## Brief:
In the material below, some lines carry "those". Copy each such line.

-- Input data follows --

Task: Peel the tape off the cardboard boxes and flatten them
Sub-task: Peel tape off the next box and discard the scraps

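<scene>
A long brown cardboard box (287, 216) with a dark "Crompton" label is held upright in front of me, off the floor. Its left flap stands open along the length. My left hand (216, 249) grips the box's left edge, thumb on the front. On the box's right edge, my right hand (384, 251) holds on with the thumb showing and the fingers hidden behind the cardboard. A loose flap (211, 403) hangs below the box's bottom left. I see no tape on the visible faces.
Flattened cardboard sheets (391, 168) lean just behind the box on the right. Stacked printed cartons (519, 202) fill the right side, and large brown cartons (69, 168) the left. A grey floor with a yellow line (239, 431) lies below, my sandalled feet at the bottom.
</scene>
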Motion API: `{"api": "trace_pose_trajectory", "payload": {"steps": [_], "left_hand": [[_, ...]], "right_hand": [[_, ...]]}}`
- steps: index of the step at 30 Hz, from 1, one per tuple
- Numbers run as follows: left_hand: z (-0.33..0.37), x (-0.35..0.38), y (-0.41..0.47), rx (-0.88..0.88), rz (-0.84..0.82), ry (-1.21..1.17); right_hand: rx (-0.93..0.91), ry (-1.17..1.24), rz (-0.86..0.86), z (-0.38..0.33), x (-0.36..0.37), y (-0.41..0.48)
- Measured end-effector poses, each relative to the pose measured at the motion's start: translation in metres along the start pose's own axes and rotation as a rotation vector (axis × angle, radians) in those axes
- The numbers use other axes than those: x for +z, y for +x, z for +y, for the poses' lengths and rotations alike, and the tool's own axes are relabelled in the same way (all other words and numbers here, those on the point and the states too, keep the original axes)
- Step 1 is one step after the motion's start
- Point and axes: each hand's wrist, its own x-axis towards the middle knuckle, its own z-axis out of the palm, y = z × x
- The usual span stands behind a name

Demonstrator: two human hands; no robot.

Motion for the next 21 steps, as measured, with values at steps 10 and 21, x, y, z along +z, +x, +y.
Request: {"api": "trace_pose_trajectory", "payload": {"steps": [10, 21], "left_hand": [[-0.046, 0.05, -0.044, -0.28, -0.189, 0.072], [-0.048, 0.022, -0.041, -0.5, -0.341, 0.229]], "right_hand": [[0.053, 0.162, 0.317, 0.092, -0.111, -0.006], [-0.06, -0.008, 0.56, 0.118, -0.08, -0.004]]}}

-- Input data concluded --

## Task output:
- Measured end-effector poses, each relative to the pose measured at the motion's start: translation in metres along the start pose's own axes and rotation as a rotation vector (axis × angle, radians) in those axes
- The numbers use other axes than those: x for +z, y for +x, z for +y, for the poses' lengths and rotations alike, and the tool's own axes are relabelled in the same way (all other words and numbers here, those on the point and the states too, keep the original axes)

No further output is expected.